Griffo’s work as printer and publisher in Bologna, 1516-1517
By the autumn of 1516 Griffo was back in Bologna, where he started working as a publisher. Fully confident in his punchcutting abilities, he applied his skills to the publication of a series of octavo Latin and vernacular texts. Already famous to readers all over Europe, thanks to Aldus and Soncino, Griffo set these books in another, very small, italic type. The first published work was Petrarch’s Canzonier et Triomphi (20 September 1516).

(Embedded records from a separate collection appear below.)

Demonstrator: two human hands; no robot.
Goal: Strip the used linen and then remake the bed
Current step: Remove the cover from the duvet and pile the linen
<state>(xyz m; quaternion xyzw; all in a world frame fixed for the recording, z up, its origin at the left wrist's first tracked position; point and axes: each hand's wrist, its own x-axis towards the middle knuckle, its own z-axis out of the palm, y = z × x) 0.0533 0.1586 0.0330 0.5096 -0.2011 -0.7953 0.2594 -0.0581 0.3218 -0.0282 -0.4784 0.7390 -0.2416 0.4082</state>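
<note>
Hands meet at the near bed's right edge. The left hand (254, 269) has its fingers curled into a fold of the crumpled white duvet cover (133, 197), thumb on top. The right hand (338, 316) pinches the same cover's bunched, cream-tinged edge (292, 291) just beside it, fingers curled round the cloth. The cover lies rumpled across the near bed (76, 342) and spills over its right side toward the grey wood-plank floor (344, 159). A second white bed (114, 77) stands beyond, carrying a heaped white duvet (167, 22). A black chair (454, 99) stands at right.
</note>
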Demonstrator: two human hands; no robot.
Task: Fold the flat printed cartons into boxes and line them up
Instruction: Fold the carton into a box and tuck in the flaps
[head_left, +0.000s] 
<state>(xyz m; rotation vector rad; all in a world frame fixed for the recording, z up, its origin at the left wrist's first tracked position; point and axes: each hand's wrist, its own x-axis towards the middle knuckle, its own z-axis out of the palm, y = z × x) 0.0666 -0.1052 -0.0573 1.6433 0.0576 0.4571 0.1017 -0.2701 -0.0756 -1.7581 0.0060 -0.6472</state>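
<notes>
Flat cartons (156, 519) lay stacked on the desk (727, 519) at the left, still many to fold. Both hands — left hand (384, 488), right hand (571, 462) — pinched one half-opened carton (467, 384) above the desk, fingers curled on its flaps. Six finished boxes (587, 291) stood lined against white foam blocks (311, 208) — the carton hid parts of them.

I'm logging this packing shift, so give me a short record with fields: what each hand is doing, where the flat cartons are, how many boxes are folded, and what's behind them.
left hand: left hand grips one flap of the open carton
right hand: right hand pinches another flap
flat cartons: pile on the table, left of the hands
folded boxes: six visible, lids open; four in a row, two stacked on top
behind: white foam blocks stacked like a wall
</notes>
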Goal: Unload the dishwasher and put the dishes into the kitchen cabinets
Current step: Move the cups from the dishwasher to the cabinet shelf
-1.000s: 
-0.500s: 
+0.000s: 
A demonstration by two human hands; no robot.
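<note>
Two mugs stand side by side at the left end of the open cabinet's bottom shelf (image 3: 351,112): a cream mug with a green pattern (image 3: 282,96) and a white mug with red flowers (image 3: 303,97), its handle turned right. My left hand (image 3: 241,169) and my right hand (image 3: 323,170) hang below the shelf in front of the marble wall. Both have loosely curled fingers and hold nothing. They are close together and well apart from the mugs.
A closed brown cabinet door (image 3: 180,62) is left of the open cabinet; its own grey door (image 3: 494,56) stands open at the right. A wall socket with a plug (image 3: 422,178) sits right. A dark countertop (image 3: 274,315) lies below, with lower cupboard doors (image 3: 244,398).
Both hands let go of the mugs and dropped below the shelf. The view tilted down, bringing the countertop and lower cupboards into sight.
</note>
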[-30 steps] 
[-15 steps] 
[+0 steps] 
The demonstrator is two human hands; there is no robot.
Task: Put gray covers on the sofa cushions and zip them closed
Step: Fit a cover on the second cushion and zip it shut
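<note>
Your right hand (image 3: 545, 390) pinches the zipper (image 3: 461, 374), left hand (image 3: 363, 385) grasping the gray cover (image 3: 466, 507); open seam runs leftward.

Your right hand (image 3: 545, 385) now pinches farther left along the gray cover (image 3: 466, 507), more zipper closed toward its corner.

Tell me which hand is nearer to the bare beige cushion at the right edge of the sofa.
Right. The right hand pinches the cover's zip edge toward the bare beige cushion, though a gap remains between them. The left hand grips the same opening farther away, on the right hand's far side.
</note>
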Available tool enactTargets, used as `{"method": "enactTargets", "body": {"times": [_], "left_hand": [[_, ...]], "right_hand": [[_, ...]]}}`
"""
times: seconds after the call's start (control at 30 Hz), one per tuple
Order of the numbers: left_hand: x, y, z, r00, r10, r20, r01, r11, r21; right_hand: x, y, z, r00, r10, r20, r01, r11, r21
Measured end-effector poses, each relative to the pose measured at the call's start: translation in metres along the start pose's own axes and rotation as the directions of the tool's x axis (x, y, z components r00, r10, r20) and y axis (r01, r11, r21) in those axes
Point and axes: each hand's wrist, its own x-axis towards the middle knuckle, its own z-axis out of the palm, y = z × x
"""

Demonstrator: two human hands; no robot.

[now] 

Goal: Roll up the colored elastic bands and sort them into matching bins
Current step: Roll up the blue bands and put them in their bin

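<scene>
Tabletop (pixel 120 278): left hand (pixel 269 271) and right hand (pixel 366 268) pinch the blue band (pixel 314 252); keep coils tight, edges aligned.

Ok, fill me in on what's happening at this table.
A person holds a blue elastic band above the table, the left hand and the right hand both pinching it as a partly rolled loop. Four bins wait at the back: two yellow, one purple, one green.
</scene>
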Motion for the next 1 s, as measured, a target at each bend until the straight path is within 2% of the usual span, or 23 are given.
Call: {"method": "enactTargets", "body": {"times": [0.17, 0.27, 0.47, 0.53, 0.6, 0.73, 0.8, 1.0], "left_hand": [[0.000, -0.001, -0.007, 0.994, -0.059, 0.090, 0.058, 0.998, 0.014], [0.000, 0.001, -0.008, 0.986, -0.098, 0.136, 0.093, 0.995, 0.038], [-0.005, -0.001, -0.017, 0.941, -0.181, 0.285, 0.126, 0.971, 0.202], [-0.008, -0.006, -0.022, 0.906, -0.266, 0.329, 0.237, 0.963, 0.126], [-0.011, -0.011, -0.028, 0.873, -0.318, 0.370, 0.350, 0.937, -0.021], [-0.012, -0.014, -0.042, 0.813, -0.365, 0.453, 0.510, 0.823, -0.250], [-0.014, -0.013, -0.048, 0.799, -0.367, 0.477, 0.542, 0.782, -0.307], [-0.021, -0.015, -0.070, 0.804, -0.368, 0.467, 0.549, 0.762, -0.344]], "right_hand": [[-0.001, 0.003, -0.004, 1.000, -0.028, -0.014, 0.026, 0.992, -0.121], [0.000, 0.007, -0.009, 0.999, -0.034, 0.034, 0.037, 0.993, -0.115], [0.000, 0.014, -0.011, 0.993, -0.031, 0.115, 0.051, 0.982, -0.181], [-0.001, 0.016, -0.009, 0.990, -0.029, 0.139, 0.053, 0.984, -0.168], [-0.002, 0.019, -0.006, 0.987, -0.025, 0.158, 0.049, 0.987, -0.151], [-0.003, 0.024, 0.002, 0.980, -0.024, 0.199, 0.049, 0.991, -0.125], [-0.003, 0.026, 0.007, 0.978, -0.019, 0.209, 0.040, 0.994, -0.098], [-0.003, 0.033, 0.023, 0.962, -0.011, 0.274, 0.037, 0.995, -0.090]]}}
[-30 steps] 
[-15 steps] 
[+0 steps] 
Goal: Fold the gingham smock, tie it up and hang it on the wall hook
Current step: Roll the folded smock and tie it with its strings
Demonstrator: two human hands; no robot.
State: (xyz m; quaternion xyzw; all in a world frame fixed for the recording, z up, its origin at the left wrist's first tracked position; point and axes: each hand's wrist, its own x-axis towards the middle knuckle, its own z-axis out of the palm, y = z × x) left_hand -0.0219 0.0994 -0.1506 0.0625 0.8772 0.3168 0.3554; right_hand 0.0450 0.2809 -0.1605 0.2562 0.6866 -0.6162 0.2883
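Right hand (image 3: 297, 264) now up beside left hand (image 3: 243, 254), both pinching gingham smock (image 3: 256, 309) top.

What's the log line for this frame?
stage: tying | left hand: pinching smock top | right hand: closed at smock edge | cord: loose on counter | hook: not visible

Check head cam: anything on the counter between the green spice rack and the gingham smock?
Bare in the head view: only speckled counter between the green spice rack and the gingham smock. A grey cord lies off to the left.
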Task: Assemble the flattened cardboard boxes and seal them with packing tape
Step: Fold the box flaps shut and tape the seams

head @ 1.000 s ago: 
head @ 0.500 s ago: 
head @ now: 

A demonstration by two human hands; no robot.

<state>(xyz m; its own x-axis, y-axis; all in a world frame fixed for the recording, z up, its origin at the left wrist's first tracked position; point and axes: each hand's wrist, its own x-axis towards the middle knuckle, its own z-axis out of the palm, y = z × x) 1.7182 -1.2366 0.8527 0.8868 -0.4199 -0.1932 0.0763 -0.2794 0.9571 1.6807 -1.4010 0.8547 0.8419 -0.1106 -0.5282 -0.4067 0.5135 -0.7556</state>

In the same year Griffo published four other works: Archadia by I. Sannazaro, Asolani by Bembo, Labirinto d’amore by Boccaccio and Epistolae familiares by Cicero, the rarest of his publications, mentioned, but never actually seen – not even by the most important bibliographers. The Latin subseries was integrated by Dictorum et factorum memorabilium by Valerius Maximus (dated 24 January 1517). Because it is set in the same Italic type, a page of a graduation thesis that was disputed in Bologna on 30 November 1516 has also been attributed to Griffo (Serra Zanetti 1959, pp. 189-190). It is highly likely that Griffo died in Bologna in 1518, or in any case, not later than October 1519. He may have been executed after the trial for the murder of his son-in-law, Cristoforo De Risia, husband of his daughter Caterina. According to the court proceedings Griffo struck his son-in-law on the head with a steel bar during a clash that occurred in the house shared by both, in the parish of San Giuliano.